**Problem description**
Below is a listing to write out in full, exactly as given, without its pictures.
** Data section follows **
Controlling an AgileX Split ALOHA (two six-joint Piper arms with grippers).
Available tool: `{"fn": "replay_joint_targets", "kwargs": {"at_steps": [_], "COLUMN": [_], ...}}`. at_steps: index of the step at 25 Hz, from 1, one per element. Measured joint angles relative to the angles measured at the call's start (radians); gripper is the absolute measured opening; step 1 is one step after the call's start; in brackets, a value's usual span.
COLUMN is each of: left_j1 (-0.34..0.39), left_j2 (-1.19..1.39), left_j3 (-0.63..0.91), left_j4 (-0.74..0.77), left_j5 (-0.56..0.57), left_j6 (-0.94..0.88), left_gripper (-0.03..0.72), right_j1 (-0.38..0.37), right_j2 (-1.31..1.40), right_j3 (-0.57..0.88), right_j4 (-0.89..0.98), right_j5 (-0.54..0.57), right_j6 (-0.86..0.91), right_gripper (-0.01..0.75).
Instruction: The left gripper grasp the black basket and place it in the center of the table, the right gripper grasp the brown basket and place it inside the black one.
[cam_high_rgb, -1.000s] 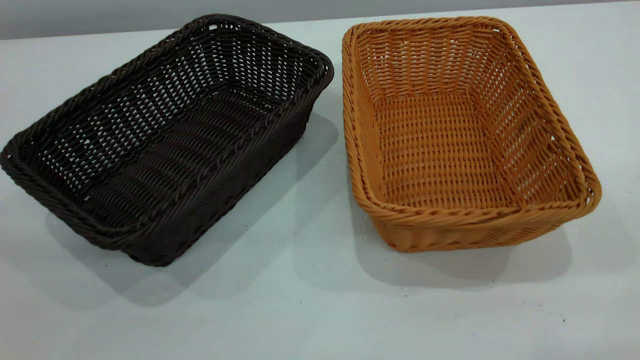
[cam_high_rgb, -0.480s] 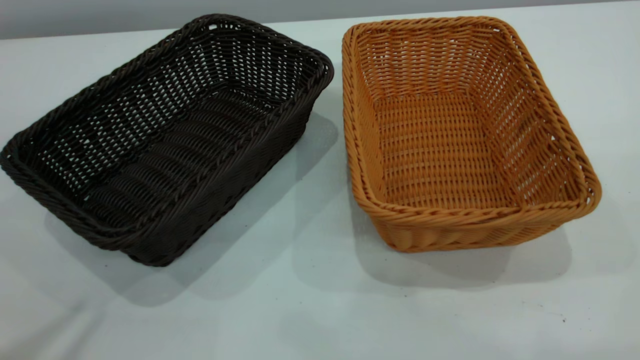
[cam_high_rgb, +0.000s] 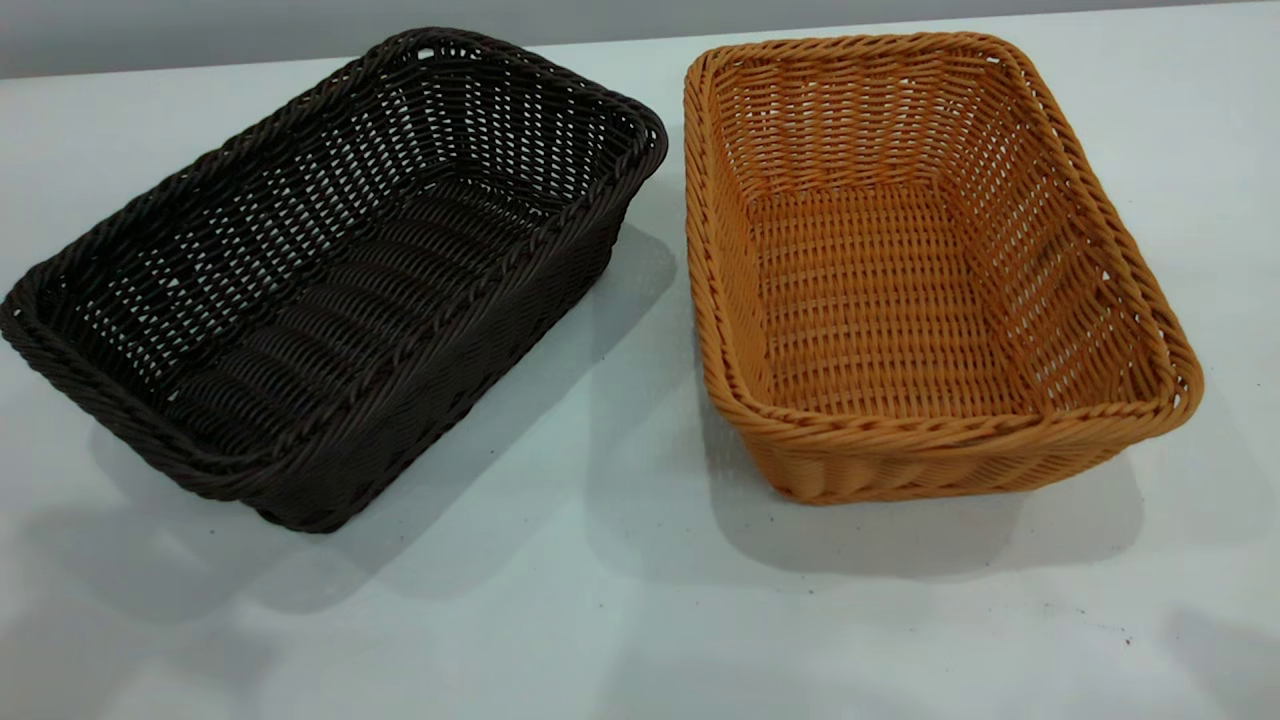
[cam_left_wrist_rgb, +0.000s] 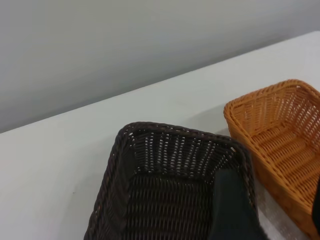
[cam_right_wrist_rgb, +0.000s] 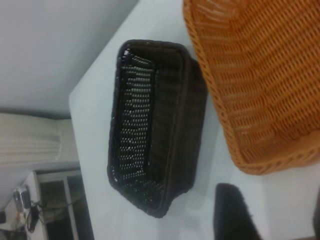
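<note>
The black basket (cam_high_rgb: 330, 280) sits on the left half of the white table (cam_high_rgb: 620, 600), turned at an angle. The brown basket (cam_high_rgb: 920, 270) stands beside it on the right, a narrow gap between their far corners. Neither gripper shows in the exterior view. In the left wrist view my left gripper (cam_left_wrist_rgb: 272, 215) is open above the black basket's (cam_left_wrist_rgb: 175, 195) rim nearest the brown basket (cam_left_wrist_rgb: 280, 145), one finger (cam_left_wrist_rgb: 230, 210) over the black weave. My right gripper (cam_right_wrist_rgb: 275, 220) is open over bare table, short of the brown basket's (cam_right_wrist_rgb: 255, 80) near edge.
A grey wall (cam_left_wrist_rgb: 125, 50) runs behind the table's far edge. In the right wrist view, a curtain (cam_right_wrist_rgb: 30, 140) and a shelf with cables (cam_right_wrist_rgb: 30, 205) stand beyond the table's end. Bare table lies in front of both baskets.
Both baskets stay where they were. Soft shadows have spread across the table's front edge at the lower left and lower right.
</note>
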Motion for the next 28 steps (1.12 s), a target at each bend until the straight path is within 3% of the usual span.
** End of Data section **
**Response to this task**
Controlling an AgileX Split ALOHA (two six-joint Piper arms with grippers).
Available tool: `{"fn": "replay_joint_targets", "kwargs": {"at_steps": [_], "COLUMN": [_], ...}}`. at_steps: index of the step at 25 Hz, from 1, one per element. Measured joint angles relative to the angles measured at the call's start (radians); gripper is the absolute measured opening; step 1 is one step after the call's start; in brackets, a value's usual span.
COLUMN is each of: left_j1 (-0.34..0.39), left_j2 (-1.19..1.39), left_j3 (-0.63..0.91), left_j4 (-0.74..0.77), left_j5 (-0.56..0.57), left_j6 (-0.94..0.88), left_gripper (-0.03..0.72), right_j1 (-0.38..0.37), right_j2 (-1.31..1.40), right_j3 (-0.57..0.88), right_j4 (-0.89..0.98), right_j5 (-0.54..0.57), right_j6 (-0.86..0.91), right_gripper (-0.01..0.75).
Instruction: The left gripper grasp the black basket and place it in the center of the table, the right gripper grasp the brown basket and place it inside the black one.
[cam_high_rgb, -1.000s] 
[cam_high_rgb, -0.480s] 
[cam_high_rgb, +0.000s] 
[cam_left_wrist_rgb, +0.000s] 
[cam_right_wrist_rgb, +0.000s] 
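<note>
The black basket (cam_high_rgb: 330, 280) sits on the left half of the white table (cam_high_rgb: 620, 600), turned at an angle. The brown basket (cam_high_rgb: 920, 270) stands beside it on the right, a narrow gap between their far corners. Neither gripper shows in the exterior view. In the left wrist view my left gripper (cam_left_wrist_rgb: 272, 215) is open above the black basket's (cam_left_wrist_rgb: 175, 195) rim nearest the brown basket (cam_left_wrist_rgb: 280, 145), one finger (cam_left_wrist_rgb: 230, 210) over the black weave. My right gripper (cam_right_wrist_rgb: 275, 220) is open over bare table, short of the brown basket's (cam_right_wrist_rgb: 255, 80) near edge.
A grey wall (cam_left_wrist_rgb: 125, 50) runs behind the table's far edge. In the right wrist view, a curtain (cam_right_wrist_rgb: 30, 140) and a shelf with cables (cam_right_wrist_rgb: 30, 205) stand beyond the table's end. Bare table lies in front of both baskets.
Both baskets stay where they were. Soft shadows have spread across the table's front edge at the lower left and lower right.
</note>
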Motion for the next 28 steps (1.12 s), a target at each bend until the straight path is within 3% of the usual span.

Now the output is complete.